In the course of the general nationalization tendencies in Europe since the beginning of the 19th century, the emergence of a Sorbian national movement was also evident. The scientific-cultural society Maćica Serbska , founded in Bautzen, carried out ethnographic and historical research in addition to the publication of books . As early as 1856, the goal of building a Sorbian museum was laid down in a program at some point.
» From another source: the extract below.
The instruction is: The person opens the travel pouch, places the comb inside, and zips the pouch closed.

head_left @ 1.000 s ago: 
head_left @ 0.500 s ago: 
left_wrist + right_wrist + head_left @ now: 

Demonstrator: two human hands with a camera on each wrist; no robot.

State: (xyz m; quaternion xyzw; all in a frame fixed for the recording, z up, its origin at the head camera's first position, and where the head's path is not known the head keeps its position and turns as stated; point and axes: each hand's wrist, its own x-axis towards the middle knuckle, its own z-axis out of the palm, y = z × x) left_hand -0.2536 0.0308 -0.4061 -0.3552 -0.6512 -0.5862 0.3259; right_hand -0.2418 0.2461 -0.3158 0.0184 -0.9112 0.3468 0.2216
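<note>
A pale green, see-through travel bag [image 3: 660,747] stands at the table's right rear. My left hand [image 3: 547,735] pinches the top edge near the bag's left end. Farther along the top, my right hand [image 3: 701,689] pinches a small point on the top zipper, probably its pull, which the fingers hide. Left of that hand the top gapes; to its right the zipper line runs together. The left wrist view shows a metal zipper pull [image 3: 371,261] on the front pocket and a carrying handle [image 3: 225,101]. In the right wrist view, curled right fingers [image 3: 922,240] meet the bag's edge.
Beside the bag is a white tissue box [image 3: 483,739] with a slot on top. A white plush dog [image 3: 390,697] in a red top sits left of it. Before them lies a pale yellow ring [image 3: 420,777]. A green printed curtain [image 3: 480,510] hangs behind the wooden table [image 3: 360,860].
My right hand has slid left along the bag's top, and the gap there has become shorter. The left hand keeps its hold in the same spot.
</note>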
For the exhibition of Saxon handicrafts and arts and crafts in Dresden in 1896 , exhibits were collected and so the Sorbs presented a kind of museum there in the so-called "Wendish village". When the Wendish House was inaugurated on the Lauengraben in Bautzen in 1904, the Wendish (Sorbian) Museum opened on the 3rd floor at the same time. When the Wendish House was closed by the National Socialists in 1937, this also meant the end of the Sorbian exhibition. In 1942 the collection was included in the Bautzen City Museum . In 1957 a museum for Sorbian history and folklore was founded in Hoyerswerda . In the course of the gradual return of the exhibits from the former Wendish Museum, the Sorbian Museum was moved back to Bautzen. In 1976, the salt house on the Ortenburg was set as the new domicile, as the old Wendish house had been destroyed in the course of the heavy fighting around Bautzen in 1945 . Until 1988 the Sorbian Museum belonged to the Association of Museums of the City of Bautzen. After the exhibition had been redesigned, the museum was reopened as an independent museum in June 1989.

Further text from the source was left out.